**Work to be completed**:
Retype, word for word, each line between the lines holding "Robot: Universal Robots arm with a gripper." and "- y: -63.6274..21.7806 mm", inclusive, and leave the rest of the data alone.

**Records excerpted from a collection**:
►
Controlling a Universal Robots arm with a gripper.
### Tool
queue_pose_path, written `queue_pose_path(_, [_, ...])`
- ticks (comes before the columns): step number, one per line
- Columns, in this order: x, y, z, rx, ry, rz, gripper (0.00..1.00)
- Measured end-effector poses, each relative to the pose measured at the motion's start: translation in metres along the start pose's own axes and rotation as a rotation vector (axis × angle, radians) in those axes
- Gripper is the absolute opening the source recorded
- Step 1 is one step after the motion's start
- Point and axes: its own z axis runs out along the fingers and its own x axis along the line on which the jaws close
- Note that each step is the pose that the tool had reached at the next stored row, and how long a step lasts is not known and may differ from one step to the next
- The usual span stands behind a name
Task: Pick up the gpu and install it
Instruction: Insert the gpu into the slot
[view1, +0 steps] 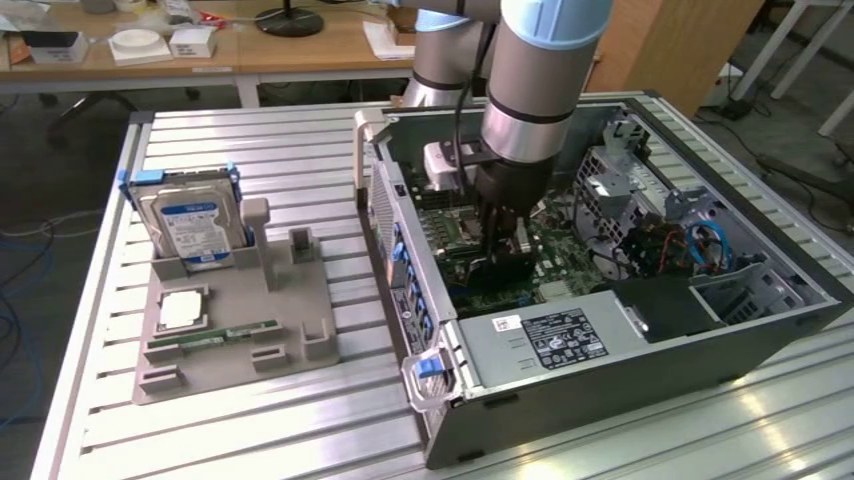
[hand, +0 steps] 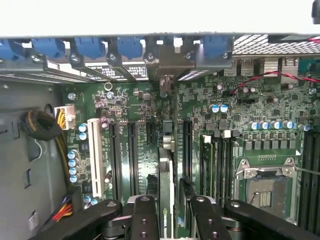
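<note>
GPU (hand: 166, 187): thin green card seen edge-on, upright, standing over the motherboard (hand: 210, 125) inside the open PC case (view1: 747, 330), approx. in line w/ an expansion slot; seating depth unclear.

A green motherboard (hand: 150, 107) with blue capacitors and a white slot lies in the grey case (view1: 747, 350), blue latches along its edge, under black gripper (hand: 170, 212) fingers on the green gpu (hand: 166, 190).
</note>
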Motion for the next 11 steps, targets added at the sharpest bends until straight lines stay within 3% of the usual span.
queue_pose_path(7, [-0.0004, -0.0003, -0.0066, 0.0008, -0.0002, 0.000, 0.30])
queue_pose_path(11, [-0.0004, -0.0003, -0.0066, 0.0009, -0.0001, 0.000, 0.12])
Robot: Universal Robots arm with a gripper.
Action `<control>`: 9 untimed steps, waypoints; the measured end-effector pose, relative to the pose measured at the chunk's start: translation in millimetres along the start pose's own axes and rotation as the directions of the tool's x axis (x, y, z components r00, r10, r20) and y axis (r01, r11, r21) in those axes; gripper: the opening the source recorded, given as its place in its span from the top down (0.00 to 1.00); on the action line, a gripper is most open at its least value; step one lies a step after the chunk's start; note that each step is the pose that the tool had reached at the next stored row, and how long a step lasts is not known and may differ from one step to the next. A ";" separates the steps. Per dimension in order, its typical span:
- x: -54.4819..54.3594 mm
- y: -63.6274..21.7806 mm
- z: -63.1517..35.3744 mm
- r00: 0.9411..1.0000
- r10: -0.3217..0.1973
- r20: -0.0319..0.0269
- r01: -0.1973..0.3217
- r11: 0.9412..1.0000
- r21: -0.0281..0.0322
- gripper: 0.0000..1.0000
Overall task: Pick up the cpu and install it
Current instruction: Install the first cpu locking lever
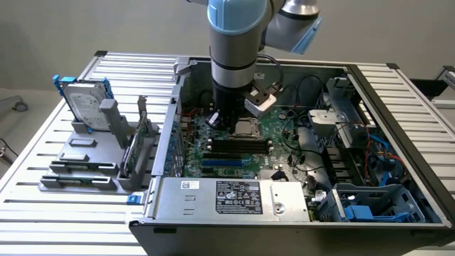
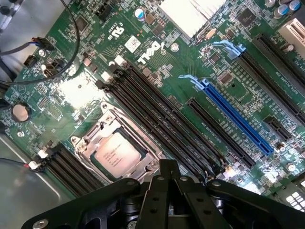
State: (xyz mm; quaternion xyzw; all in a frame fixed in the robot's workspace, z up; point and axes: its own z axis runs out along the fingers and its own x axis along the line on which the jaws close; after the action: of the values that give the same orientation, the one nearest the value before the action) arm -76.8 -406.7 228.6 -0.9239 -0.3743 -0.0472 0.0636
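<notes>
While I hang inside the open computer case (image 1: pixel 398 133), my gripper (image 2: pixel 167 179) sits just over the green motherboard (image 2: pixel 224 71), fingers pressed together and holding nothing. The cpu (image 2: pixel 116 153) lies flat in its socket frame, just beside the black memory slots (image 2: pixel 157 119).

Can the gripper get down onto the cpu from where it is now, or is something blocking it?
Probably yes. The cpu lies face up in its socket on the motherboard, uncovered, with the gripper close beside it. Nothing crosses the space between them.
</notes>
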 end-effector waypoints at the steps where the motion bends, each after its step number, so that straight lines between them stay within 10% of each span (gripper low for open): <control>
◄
**Solution to this exercise**:
Robot: Universal Robots arm with a gripper.
Action `<control>`: 9 untimed steps, waypoints; the measured end-effector pose, relative to the pose measured at the chunk's start: translation in millimetres along the start pose's own axes and rotation as the directions of the tool's x axis (x, y, z components r00, r10, r20) and y axis (r01, r11, r21) in those axes; gripper: the opening the source recorded, given as its place in its span from the top down (0.00 to 1.00); on the action line, a gripper is most open at its least value; step one lies a step after the chunk's start; note that each step is the pose that the tool had reached at the next stored row, and how long a step lasts is not known and may differ from one step to the next. A ";" separates the steps. Per dimension in order, its typical span:
- x: -54.4819..54.3594 mm
- y: -63.6274..21.7806 mm

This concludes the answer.